The 2017 BMW PGA Championship winner may be on the right path to conquering his objective of mastering both sides of the pond after clearly adding some consistency in his scoring over recent months. His last four results on the DP World Tour read T-5, T-2, T-2 and 2nd with a combined score of 63 under par for these events. Two of these tournaments were also elevated Rolex Series contests. Despite this welcome uplift in form which has seen a rise back into the world’s top 40, the Stockholm man is continuing to chase further improvement.
“I felt a little rusty to start the year,” added Noren. “But I’ve been playing pretty good. I’ve also tried a few things over the winter. I love my equipment and pretty particular about what I have. When you’re working on new stuff it’s always easier without the pressure. In the end, it’s up to your game which is what this sport is all about. There’s no coach to tell you anything, it’s all shown by your results.”

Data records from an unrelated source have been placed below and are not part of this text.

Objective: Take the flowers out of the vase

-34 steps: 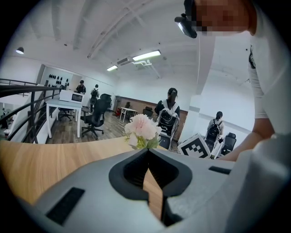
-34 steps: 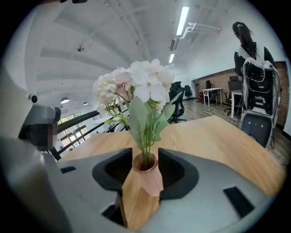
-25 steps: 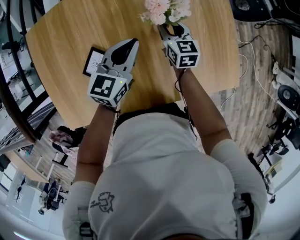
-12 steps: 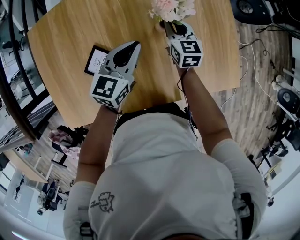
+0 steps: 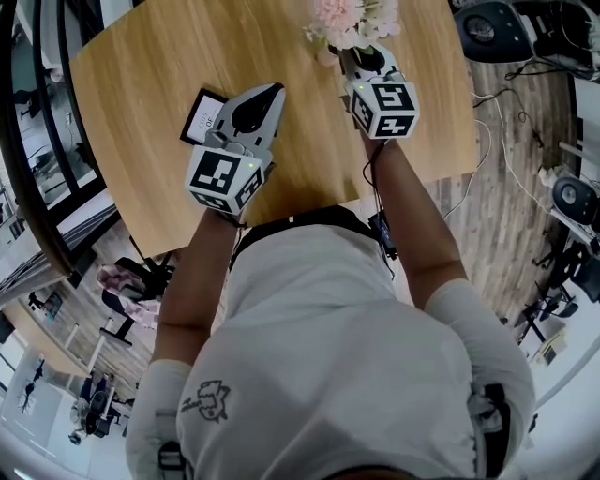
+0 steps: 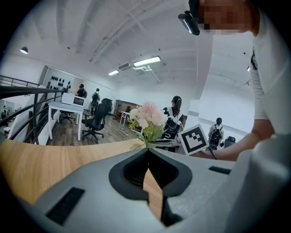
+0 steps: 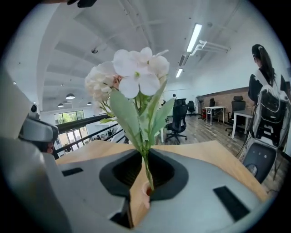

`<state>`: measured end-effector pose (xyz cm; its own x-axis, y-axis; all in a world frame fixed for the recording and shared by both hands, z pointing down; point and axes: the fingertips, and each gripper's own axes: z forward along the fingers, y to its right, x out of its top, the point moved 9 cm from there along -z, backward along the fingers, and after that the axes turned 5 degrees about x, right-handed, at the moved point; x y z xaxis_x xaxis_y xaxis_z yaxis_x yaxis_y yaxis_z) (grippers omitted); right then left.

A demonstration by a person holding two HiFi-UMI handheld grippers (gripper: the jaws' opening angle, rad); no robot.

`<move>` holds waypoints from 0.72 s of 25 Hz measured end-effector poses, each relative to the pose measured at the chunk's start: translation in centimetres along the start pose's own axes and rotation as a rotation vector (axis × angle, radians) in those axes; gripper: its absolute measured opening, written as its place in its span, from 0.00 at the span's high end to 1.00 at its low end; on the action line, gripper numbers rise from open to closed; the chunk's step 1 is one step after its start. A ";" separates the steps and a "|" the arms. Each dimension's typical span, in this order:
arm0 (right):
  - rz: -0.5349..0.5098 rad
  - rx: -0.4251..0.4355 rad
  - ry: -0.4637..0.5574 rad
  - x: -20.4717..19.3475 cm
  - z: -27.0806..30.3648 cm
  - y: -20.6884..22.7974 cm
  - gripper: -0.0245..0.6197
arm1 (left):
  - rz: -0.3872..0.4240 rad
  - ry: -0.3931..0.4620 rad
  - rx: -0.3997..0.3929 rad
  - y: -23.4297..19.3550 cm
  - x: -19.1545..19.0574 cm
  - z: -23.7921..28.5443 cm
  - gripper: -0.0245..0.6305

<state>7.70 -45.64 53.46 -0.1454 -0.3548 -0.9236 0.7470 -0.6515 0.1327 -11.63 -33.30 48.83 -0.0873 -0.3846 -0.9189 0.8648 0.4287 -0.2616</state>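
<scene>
The pale pink and white flowers (image 5: 352,17) with green leaves stand up from my right gripper (image 5: 361,52) at the far edge of the wooden table (image 5: 141,112). In the right gripper view the thin green stem (image 7: 148,168) runs between the jaws of that gripper (image 7: 146,157), which are closing and pinch it. A small pinkish vase (image 7: 145,195) shows just below the jaws. My left gripper (image 5: 272,89) hovers over the table to the left, shut and holding nothing. From the left gripper (image 6: 148,152) the flowers (image 6: 148,119) appear ahead.
A small framed card (image 5: 204,114) lies on the table just left of my left gripper. The table's near edge runs under my forearms. Beyond it are wooden floor, cables and office chairs (image 5: 487,28). Several people stand in the background.
My right gripper has closed on the stem and risen, taking the flowers with it. The left gripper has drifted slightly up and forward.
</scene>
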 end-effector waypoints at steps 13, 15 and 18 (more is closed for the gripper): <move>-0.027 -0.024 0.142 6.7 -8.9 -6.6 0.90 | 0.053 0.097 -0.039 1.7 1.9 -9.8 0.96; -0.016 -0.027 0.155 7.0 -10.5 -8.0 0.90 | 0.061 0.103 -0.047 1.9 1.9 -11.4 0.96; -0.015 -0.040 0.172 7.2 -12.8 -10.3 0.90 | 0.075 0.121 -0.070 2.3 2.2 -13.6 0.96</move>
<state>7.32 -32.89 40.86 -0.0464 -0.2229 -0.9737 0.7710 -0.6278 0.1070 -16.56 -21.98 42.21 -0.0870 -0.2498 -0.9644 0.8349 0.5098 -0.2073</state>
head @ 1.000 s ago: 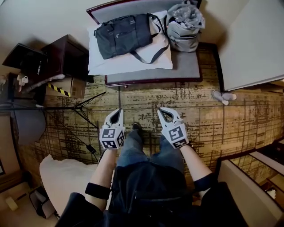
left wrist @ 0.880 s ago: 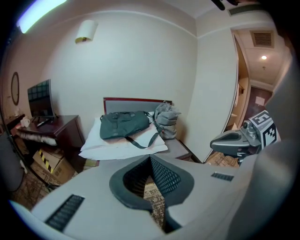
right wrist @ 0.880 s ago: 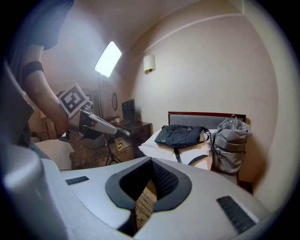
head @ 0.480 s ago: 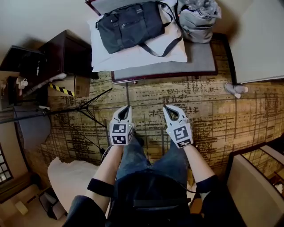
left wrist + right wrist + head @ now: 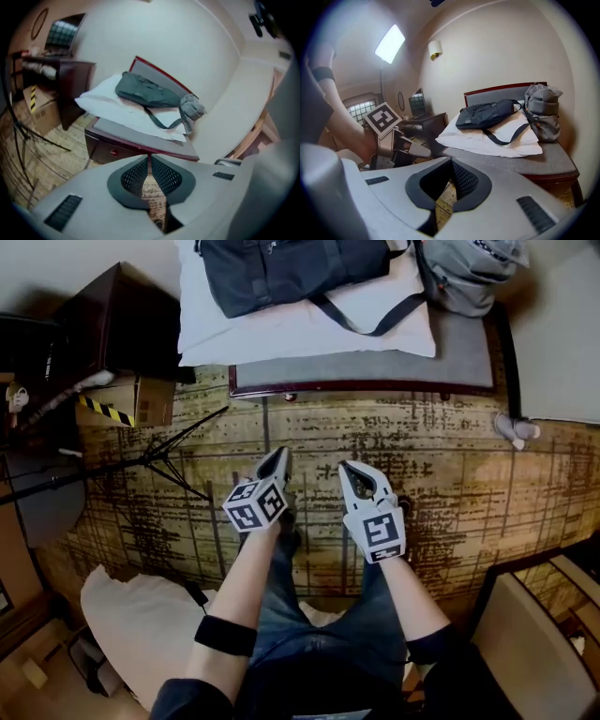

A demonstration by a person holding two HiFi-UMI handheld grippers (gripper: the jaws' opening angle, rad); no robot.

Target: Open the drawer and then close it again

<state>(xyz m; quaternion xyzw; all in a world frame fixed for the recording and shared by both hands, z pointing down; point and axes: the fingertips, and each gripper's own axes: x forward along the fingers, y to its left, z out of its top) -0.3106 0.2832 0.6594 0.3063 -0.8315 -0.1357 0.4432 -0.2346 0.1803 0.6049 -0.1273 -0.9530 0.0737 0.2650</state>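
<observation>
1. Brown-and-gold patterned carpet (image 5: 450, 456) covers the floor of a cream-walled room. At the left stand a dark wooden cabinet (image 5: 112, 320), a cardboard box (image 5: 141, 401) with yellow-and-black tape, and the thin black legs of a tripod (image 5: 141, 460).
2. Ahead of the person, at the far edge of the carpet, stands the bench (image 5: 375, 369), with a dark red frame and a grey padded top. It carries a white pillow (image 5: 300, 329) with a dark bag (image 5: 281, 268) lying on it. A grey backpack (image 5: 469, 273) sits at the bench's right end.
3. The drawer (image 5: 101, 146) sits in the bench's front face just under the padded top, pushed in flush. Its small red knob (image 5: 114, 152) faces out toward the carpet and the person. Its long axis lies level along the bench's front edge, left to right in the head view. The seams are dim, so where the drawer ends along that front probably cannot be told.
4. The left gripper (image 5: 279, 457) hangs over the carpet, apart from the bench and aimed at its front. Its jaws have just been opening and stand a narrow slit apart, with only carpet showing between them.
5. The right gripper (image 5: 349, 468) is just beside it, also short of the bench. Its jaws are pressed together with nothing between them.
</observation>
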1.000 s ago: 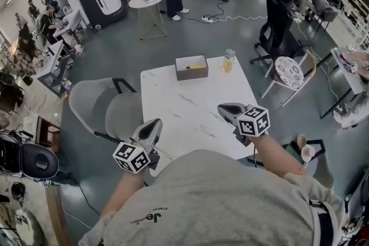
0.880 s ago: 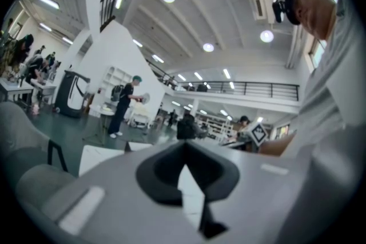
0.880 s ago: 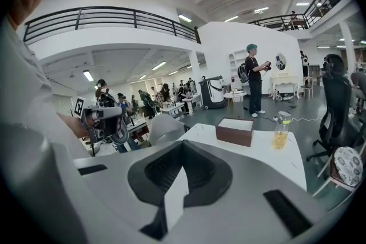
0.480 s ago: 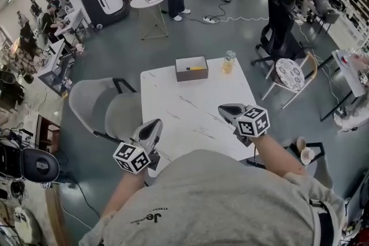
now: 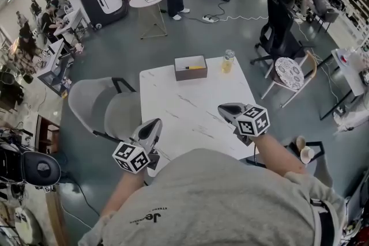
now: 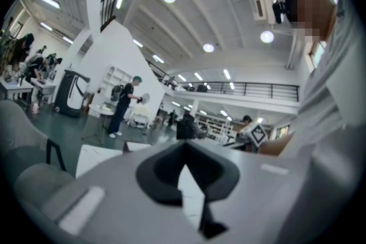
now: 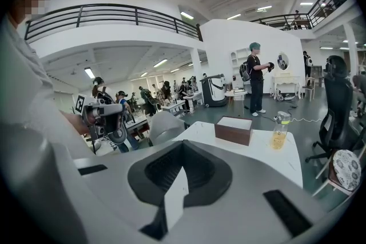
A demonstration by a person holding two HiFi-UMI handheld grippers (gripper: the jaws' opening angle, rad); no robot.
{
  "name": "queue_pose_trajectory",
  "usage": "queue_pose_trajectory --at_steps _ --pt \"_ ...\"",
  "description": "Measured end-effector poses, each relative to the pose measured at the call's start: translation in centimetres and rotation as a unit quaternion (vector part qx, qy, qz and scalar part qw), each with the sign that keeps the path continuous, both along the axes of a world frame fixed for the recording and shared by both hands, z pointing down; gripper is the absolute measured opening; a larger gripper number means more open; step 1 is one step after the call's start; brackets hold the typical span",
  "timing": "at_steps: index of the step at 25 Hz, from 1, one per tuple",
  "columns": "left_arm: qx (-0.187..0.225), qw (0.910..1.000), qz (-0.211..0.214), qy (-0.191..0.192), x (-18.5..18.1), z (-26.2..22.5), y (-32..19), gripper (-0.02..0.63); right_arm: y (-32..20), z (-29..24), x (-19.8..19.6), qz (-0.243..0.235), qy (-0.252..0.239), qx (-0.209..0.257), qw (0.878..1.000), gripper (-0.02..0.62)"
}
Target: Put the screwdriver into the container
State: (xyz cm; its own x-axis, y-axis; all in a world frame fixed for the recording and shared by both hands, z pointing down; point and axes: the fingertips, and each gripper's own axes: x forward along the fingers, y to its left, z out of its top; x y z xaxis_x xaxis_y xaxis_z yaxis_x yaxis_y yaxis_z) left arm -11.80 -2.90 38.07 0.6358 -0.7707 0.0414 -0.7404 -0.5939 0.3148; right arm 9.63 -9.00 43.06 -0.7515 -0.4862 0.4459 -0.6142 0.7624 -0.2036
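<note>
1 bottle [image 5: 228,60] near the container [image 5: 191,68]

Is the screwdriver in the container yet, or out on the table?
In. The head view shows the yellow-handled screwdriver lying inside the open-topped brown container, below its rim.

Count on the near table: 1 white marble-top table [image 5: 190,106], 1 brown open-top rectangular box [image 5: 191,75], 1 yellow-handled screwdriver [image 5: 196,67], 1 clear bottle of yellow liquid [image 5: 228,61]. Grippers: 2, left gripper [image 5: 155,124] and right gripper [image 5: 223,108]. Far right: 1 black office chair [image 5: 277,26].
</note>
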Motion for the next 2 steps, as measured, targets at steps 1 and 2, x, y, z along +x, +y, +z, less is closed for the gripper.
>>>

These previously mentioned DP World Tour finishes are the outcome of Noren remaining one of the most meticulous workers in the sport. Before every swing, he performs his mind-boggling over-the-top rehearsal. If you haven’t seen this drill, it’s a move 99 percent of us amateurs should avoid – it looks like he’s purposely trying to slice the ball. At January’s Hero Cup, he was the first on the range practicing this move and one of the last to leave. There was no prize money up for grabs that week or notable accolades besides team success – but he was still there putting the graft in. It’s a common theme amongst golf’s high-achievers that success doesn’t appear without a great deal of work and it would be easy for the 40-year-old to tell himself he’d cracked this game having won millions. And besides a Major conquest, there’s very little this big-hitting Swede hasn’t achieved within the sport. 2023 could be the year he takes the next step and completes it all.